The Double-Stranded DNA (dsDNA) tailed phages, or Caudovirales, account for 95% of all the phages reported in the scientific literature, and possibly make up the majority of phages on the planet. Nineteen families that infect bacteria and archaea are currently recognized; of these, 15 have double-stranded DNA genomes.
Under the Baltimore classification scheme, the Caudovirales are group I viruses as they have double-stranded DNA (dsDNA) genomes, which can be anywhere from 18,000 base pairs to 500,000 base pairs in length. The virus particles have a distinct shape; each virion has an icosohedral head that contains the viral genome, and is attached to a flexible tail by a connector protein. The order encompasses a wide range of viruses, many of which contain genes of similar nucleotide sequence and function. Some tailed bacteriophage genomes can vary quite significantly in nucleotide sequence, however, even among the same genus. Due to their characteristic structure and possession of potentially homologous genes, it is believed these bacteriophages possess a common origin. There are at least 350 recognized species in this order.
Upon encountering a host bacterium, the tail section of the virion binds to receptors on the cell surface and delivers the DNA into the cell by use of an injectisome-like mechanism (an injectisome is a nanomachine that evolved for the delivery of proteins by type III secretion). The tail section of the virus punches a hole through the bacterial cell wall and plasma membrane and the genome passes down the tail into the cell. Once inside, the genes are expressed from transcripts made by the host machinery, using host ribosomes. Typically, the genome is replicated by use of concatemers, in which overlapping segments of DNA are made, and then put together to form the whole genome.

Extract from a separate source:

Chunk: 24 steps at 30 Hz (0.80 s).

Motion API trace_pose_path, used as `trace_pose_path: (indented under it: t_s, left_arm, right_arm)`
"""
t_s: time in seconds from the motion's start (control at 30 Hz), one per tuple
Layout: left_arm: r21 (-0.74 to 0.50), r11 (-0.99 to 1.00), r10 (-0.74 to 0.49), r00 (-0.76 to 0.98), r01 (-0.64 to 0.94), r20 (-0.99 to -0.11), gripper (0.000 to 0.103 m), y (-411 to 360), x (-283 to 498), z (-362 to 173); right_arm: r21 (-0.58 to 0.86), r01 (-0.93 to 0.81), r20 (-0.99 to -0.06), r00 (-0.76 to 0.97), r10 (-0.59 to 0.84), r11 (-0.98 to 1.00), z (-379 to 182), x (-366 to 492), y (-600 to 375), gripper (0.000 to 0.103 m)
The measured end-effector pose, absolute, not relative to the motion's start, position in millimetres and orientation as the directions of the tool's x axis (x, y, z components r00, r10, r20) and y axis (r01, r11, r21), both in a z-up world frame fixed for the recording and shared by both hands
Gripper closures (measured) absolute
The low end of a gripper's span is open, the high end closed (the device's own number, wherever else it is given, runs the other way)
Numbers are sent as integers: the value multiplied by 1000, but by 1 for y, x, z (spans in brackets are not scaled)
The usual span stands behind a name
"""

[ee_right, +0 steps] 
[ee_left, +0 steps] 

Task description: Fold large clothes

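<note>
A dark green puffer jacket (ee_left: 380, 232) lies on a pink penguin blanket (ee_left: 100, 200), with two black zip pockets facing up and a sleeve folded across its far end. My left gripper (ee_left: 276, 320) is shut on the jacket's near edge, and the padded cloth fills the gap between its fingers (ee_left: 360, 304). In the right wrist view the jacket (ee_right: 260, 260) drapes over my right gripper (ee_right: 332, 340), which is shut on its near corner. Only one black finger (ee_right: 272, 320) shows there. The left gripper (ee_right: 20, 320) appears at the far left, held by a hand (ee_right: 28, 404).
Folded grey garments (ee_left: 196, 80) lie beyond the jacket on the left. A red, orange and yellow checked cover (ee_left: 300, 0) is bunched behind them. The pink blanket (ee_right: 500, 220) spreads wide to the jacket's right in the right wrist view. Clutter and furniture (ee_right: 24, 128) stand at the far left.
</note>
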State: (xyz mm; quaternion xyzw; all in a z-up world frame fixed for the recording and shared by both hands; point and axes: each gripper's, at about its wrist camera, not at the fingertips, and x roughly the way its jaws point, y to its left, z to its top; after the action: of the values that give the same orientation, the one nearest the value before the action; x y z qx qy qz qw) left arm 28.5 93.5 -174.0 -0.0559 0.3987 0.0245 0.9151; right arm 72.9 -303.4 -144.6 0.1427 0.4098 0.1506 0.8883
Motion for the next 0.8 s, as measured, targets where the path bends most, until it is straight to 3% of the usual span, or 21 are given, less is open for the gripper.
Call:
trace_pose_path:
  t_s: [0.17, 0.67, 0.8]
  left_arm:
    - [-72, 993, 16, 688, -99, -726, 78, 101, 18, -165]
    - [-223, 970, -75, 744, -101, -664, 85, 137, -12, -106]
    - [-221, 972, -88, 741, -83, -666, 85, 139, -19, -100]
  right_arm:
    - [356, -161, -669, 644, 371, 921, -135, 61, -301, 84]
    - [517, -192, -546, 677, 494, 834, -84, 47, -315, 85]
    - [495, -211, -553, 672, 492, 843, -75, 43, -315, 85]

Viral capsid proteins come together to form a precursor prohead, into which the genome enters. Once this has occurred, the prohead undergoes maturation by cleavage of capsid subunits to form an icosohedral phage head with 5-fold symmetry. After the head maturation, the tail is joined in one of two ways: either the tail is constructed separately and joined with the connector, or the tail is constructed directly onto the phage head. The tails consist of helix-based proteins with 6-fold symmetry. After maturation of virus particles, the cell is lysed by lysins, holins, or a combination of the two.
Because the lack of homology between the amino acid and DNA sequences of these viruses precludes these from being used as taxonomic markers (as is common for other organisms), the three families here are defined on the basis of morphology. This classification scheme was originated by Bradley in 1969 and has since been extended. All viruses in this order have icosahedral or oblate heads, but differ in the length and contractile abilities of their tails. The Myoviridae have long tails that are contractile, the Podoviridae have short noncontractile tails, and the Siphoviridae have long non-contractile tails. Siphoviridae constitute the majority of the known tailed viruses .
Siphovirus phages
Electron micrographs of bacteriophages from P. acnes. Phages were negatively stained with 0.75% uranyl formate and subjected to transmission electron microscopy. The phages have a head of approximately 55 nm in diameter, loaded with genetic material. Their tails have a size of 150 × 10 nm and are flexible and non-contractile. In the lower micrograph, PAD25 is adhering to bacterial cell debris, and two phages have lost their heads. At the attachment site between the phage and the cell debris, a base plate with attached spikes can be observed. All phages were classified as Siphoviruses based on their morphology.